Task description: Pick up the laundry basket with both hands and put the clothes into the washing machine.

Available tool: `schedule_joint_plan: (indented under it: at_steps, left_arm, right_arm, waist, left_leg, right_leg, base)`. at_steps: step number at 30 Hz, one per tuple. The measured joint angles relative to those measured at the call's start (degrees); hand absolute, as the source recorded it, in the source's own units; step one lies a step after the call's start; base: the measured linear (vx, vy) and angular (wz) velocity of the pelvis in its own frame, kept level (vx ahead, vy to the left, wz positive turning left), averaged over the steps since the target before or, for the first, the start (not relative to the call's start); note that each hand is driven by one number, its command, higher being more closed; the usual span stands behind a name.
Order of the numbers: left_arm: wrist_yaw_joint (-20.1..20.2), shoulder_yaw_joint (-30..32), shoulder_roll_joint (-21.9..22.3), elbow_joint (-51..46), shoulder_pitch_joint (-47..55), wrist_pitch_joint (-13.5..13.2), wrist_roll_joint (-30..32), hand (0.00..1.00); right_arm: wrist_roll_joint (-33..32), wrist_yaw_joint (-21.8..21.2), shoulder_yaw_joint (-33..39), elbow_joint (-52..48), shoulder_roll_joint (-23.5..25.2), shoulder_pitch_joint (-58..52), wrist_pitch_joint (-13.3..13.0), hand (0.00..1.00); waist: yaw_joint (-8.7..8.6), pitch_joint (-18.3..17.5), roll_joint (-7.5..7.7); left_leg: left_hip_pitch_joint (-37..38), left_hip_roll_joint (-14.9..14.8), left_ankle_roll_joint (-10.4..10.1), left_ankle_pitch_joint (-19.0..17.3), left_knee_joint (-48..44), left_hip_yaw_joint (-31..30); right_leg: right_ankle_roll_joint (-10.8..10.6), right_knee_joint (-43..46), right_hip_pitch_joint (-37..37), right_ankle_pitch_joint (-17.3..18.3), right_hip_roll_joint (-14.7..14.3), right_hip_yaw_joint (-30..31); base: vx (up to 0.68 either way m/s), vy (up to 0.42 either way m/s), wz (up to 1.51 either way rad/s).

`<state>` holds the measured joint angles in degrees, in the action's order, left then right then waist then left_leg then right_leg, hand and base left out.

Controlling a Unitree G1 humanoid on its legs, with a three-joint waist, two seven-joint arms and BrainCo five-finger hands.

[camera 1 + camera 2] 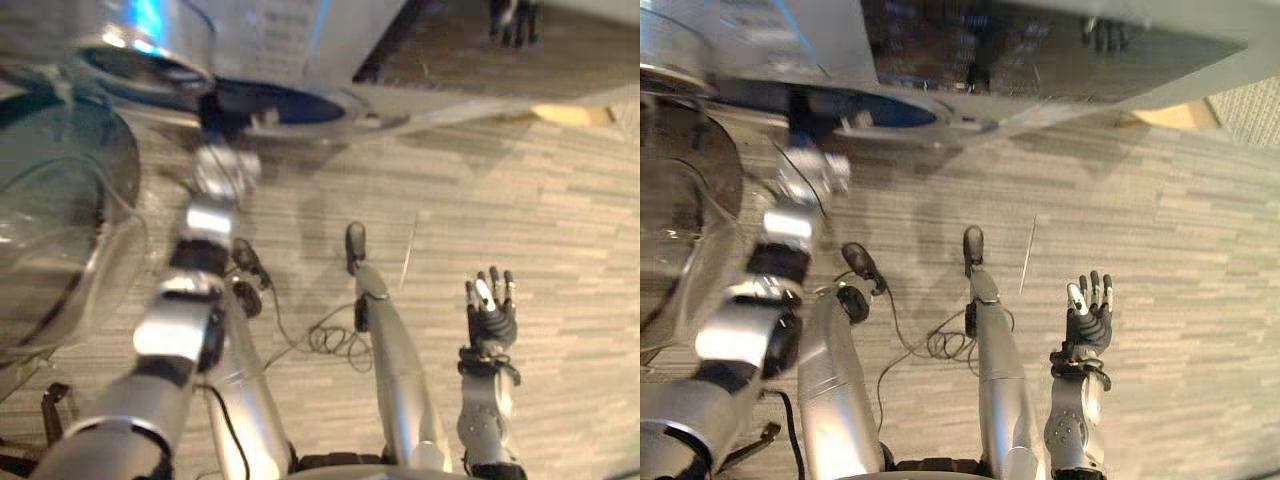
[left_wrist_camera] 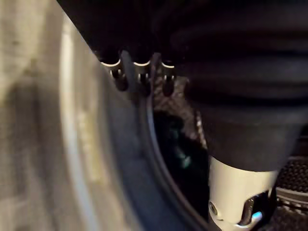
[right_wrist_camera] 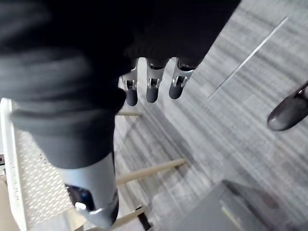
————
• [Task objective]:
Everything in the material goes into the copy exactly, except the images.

• [Result of the task]:
Task description: Pick up the laundry basket with both hands and put the clothes into the washing machine.

Available tool: `schedule_joint_plan: (indented under it: at_steps, left_arm, right_arm, waist, left_leg, right_leg, base)`. at_steps: step number at 30 Hz, one per tuple. The measured joint angles relative to those measured at the call's start (degrees); hand absolute, as the source recorded it, in the source's own units; step one lies a step after the call's start; base: the measured linear (vx, vy) and angular (wz) velocity of the pelvis in its own frame, kept level (vx ahead, vy to the left, wz positive turning left), averaged over the steps since the target before or, for the first, the start (not relative to the call's start); note that each hand is driven by one number, its command, higher being more closed; the usual span stands behind a name.
Order of the numbers: left_arm: wrist_yaw_joint (-20.1..20.2), shoulder_yaw_joint (-30..32), shoulder_roll_joint (-21.9..22.3), elbow_joint (-51..46), shoulder_pitch_joint (-47..55), wrist_pitch_joint (-13.5..13.2), wrist_roll_joint (-30..32), hand (0.00..1.00); right_arm: wrist_roll_joint (-33..32), wrist_yaw_joint (-21.8..21.2), shoulder_yaw_joint (-33..39), elbow_joint (-52..48), shoulder_roll_joint (-23.5..25.2), shoulder_pitch_joint (-58..52), wrist_pitch_joint (-13.3..13.0), hand (0.00..1.00); waist: yaw_joint (-8.7..8.6), pitch_joint (-18.3..17.5), roll_joint (-7.5..7.7); left_leg: left_hip_pitch_joint (-37..38), left_hip_roll_joint (-14.9..14.8), left_ankle_roll_joint (-10.4..10.1), left_ankle_pitch_joint (-19.0..17.3), left_knee_joint (-48..44), left_hip_yaw_joint (-31..30); right_leg: right_ankle_roll_joint (-10.8..10.6), right_knee_joint (-43..46), right_hip_pitch_joint (-37..37), right_ankle_pitch_joint (-17.3..18.3), right_hip_roll_joint (-14.7..14.3), right_hip_yaw_joint (-30..31); base: vx (up to 0.68 either way m/s), vy (up to 0.42 either way m/s), wz (up to 1.51 either way rad/s).

`<state>` holds the measured joint angles in degrees, in the action's order, left then right then waist then left_leg then right_leg, hand and base left out.

Controlling a Unitree G1 humanoid on its legs, with a three-joint waist, two seven-joint arms and BrainCo five-finger hands.

[camera 1 + camera 2] 
[left_wrist_camera] 
[right_wrist_camera] 

With that, the output is done.